■ **Your task**: The whole listing is to be returned exactly.

■ **Data segment**:

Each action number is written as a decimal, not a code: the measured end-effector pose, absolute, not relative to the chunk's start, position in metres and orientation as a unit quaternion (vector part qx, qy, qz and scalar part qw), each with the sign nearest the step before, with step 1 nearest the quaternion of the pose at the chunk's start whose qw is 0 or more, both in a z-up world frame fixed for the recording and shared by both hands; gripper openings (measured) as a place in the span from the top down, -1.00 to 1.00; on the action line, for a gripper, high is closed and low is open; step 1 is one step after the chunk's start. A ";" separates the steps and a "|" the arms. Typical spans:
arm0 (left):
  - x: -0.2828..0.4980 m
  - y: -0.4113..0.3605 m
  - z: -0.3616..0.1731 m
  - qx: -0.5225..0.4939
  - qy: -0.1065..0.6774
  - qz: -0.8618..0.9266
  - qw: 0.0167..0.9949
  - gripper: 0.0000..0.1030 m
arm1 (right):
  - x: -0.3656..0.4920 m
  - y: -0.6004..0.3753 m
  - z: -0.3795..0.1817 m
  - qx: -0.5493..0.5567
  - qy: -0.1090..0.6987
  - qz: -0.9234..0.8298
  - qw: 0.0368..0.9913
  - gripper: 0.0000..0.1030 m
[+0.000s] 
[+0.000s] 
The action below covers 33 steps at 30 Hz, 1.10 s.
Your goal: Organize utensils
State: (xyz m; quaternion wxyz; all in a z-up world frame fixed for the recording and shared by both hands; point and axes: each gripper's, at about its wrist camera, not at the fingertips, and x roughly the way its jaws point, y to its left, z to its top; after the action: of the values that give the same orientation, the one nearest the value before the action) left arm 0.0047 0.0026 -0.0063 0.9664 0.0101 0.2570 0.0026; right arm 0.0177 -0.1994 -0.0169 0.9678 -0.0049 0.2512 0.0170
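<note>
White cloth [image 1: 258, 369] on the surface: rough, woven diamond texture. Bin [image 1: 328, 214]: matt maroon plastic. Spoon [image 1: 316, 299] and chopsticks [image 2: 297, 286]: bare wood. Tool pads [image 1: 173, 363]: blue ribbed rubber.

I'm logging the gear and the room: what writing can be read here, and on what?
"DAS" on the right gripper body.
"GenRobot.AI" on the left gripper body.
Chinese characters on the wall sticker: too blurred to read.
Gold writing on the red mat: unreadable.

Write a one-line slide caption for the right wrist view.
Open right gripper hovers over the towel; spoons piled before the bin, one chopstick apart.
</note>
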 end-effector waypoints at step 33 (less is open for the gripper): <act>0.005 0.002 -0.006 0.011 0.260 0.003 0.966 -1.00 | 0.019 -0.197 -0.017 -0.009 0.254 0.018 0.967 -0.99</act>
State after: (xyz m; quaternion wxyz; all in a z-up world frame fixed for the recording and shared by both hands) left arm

■ **Response area**:
Each action number is written as a decimal, not a code: the measured end-effector pose, absolute, not relative to the chunk's start, position in metres and orientation as a unit quaternion (vector part qx, qy, qz and scalar part qw), each with the sign nearest the step before, with step 1 nearest the quaternion of the pose at the chunk's start whose qw is 0 or more, both in a z-up world frame fixed for the recording and shared by both hands; gripper openings (measured) as a place in the span from the top down, -1.00 to 1.00; on the action line, for a gripper, high is closed and low is open; step 1 is one step after the chunk's start. A ";" separates the steps and a "|" the arms. Typical spans:
arm0 (left):
  - x: -0.2828..0.4980 m
  - y: -0.4113..0.3605 m
  - z: -0.3616..0.1731 m
  - qx: -0.5225..0.4939
  - qy: -0.1065..0.6774
  - qz: -0.8618..0.9266
  - qw: 0.0167..0.9949
  - gripper: 0.0000..0.1030 m
arm1 (right):
  - x: -0.3656..0.4920 m
  - y: -0.6004..0.3753 m
  - z: -0.3795..0.1817 m
  - qx: -0.5493..0.5567
  - qy: -0.1090..0.6987
  - qz: -0.9234..0.8298
  - qw: 0.0368..0.9913
  - gripper: 0.0000..0.1030 m
[+0.000s] 
[+0.000s] 
The action below covers 33 steps at 30 Hz, 1.10 s.
Your goal: Organize utensils
State: (xyz m; quaternion wxyz; all in a z-up world frame fixed for the recording and shared by both hands; point and axes: each gripper's, at about its wrist camera, not at the fingertips, and x roughly the way its jaws point, y to its left, z to its top; after the action: of the values that give the same orientation, the one nearest the value before the action) left arm 0.0047 0.0026 -0.0063 0.9664 0.0101 0.2570 0.0026; right arm 0.0177 -0.1994 -0.0169 0.9678 -0.0049 0.2512 0.0170
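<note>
White cloth [image 1: 258, 369] on the surface: rough, woven diamond texture. Bin [image 1: 328, 214]: matt maroon plastic. Spoon [image 1: 316, 299] and chopsticks [image 2: 297, 286]: bare wood. Tool pads [image 1: 173, 363]: blue ribbed rubber.

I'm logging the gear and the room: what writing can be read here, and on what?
"DAS" on the right gripper body.
"GenRobot.AI" on the left gripper body.
Chinese characters on the wall sticker: too blurred to read.
Gold writing on the red mat: unreadable.

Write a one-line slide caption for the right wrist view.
Open right gripper hovers over the towel; spoons piled before the bin, one chopstick apart.
</note>
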 end-effector waypoints at step 33 (less is open for the gripper): <act>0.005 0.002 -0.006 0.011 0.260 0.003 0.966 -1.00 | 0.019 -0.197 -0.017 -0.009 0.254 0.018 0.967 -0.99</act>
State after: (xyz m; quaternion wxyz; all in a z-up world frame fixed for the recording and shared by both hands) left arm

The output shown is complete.